Records from a collection

═══

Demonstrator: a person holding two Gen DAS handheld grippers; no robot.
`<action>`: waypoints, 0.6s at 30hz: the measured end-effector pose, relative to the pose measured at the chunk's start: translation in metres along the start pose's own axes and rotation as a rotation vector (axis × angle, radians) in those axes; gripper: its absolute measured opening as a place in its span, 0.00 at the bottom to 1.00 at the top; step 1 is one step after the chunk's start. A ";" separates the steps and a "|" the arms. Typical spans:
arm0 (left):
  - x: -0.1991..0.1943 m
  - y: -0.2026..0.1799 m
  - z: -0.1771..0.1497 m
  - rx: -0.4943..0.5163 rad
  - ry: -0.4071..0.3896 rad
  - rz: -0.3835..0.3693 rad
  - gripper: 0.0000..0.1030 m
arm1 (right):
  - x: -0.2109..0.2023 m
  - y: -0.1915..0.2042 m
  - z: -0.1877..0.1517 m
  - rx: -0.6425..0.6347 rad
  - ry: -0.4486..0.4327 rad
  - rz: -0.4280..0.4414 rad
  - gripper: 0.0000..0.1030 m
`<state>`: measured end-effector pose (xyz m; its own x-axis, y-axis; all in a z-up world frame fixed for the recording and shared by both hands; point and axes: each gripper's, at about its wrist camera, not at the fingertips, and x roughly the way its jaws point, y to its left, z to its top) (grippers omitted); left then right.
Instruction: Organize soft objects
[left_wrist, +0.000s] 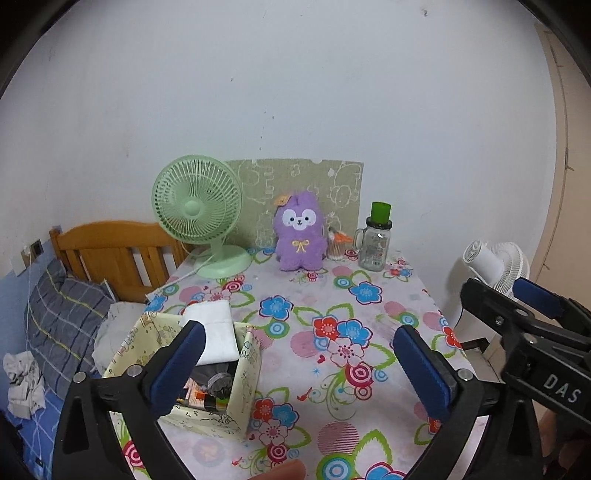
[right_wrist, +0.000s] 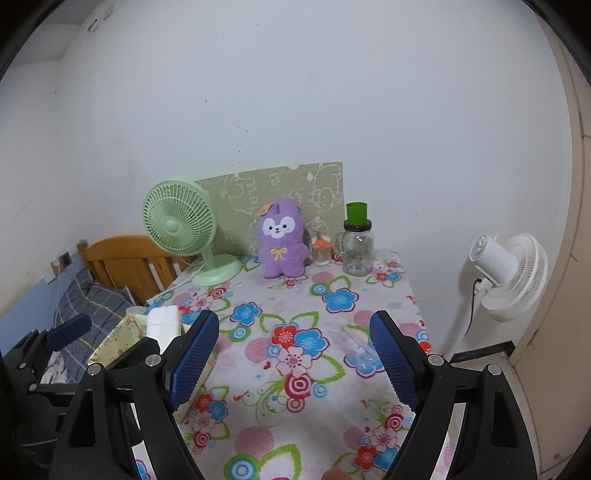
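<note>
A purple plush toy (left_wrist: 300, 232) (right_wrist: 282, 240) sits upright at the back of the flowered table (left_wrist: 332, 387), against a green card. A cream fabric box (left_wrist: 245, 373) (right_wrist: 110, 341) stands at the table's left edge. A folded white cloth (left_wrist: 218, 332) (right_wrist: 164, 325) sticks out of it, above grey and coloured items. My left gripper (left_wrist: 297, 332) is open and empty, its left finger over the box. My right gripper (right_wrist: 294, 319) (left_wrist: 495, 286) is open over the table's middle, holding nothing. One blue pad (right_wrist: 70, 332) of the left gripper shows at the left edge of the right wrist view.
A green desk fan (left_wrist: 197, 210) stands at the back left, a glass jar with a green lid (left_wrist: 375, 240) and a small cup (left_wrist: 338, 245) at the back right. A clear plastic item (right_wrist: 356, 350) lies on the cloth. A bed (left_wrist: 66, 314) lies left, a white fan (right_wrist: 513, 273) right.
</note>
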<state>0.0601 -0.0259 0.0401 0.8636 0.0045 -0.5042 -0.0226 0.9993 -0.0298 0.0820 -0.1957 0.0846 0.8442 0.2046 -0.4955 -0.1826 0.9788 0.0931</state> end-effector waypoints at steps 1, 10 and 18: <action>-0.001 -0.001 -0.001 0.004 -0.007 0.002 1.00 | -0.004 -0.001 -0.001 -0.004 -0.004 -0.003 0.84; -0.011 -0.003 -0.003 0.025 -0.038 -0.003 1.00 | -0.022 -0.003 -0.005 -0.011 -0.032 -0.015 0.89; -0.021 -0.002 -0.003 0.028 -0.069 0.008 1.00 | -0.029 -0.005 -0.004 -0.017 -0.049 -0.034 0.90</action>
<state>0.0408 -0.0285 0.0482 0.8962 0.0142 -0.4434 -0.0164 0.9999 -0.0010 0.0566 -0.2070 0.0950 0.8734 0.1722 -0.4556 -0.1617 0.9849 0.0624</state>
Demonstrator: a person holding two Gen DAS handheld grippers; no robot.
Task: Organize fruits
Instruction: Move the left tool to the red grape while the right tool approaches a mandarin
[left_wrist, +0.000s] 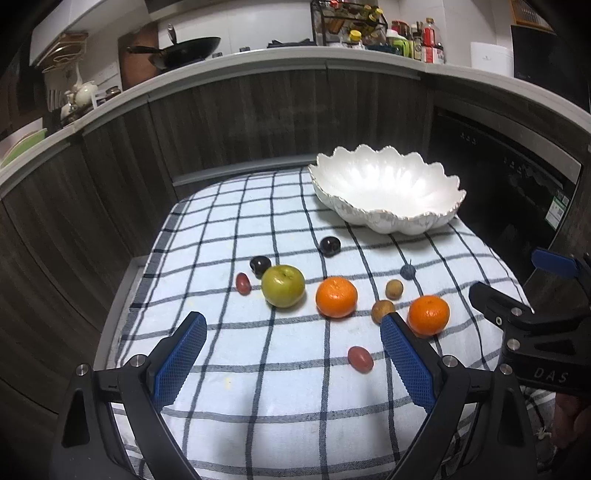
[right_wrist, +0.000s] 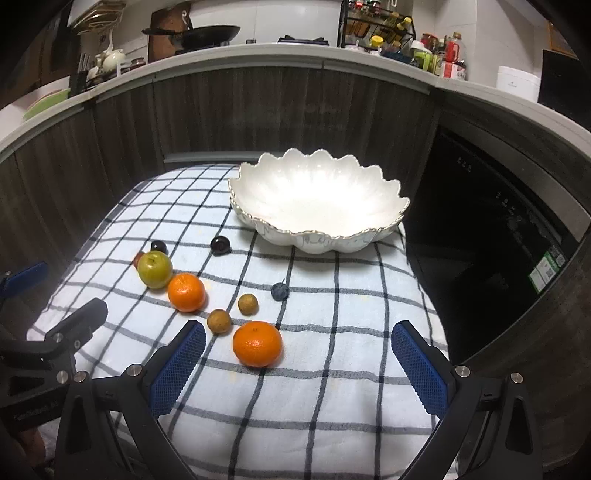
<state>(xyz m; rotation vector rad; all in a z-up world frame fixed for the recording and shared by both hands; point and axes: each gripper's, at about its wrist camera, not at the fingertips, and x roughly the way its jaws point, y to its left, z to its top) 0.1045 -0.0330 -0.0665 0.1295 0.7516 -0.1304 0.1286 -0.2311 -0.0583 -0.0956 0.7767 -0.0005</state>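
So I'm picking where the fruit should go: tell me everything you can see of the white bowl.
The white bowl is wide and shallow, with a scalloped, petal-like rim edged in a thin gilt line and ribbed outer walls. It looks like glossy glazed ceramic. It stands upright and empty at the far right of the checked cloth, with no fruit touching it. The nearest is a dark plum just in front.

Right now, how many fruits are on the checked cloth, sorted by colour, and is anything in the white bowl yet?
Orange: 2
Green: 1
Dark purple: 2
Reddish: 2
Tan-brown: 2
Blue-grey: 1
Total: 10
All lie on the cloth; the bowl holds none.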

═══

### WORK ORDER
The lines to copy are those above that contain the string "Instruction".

### SOLVED PROBLEM
Instruction: Organize soft objects
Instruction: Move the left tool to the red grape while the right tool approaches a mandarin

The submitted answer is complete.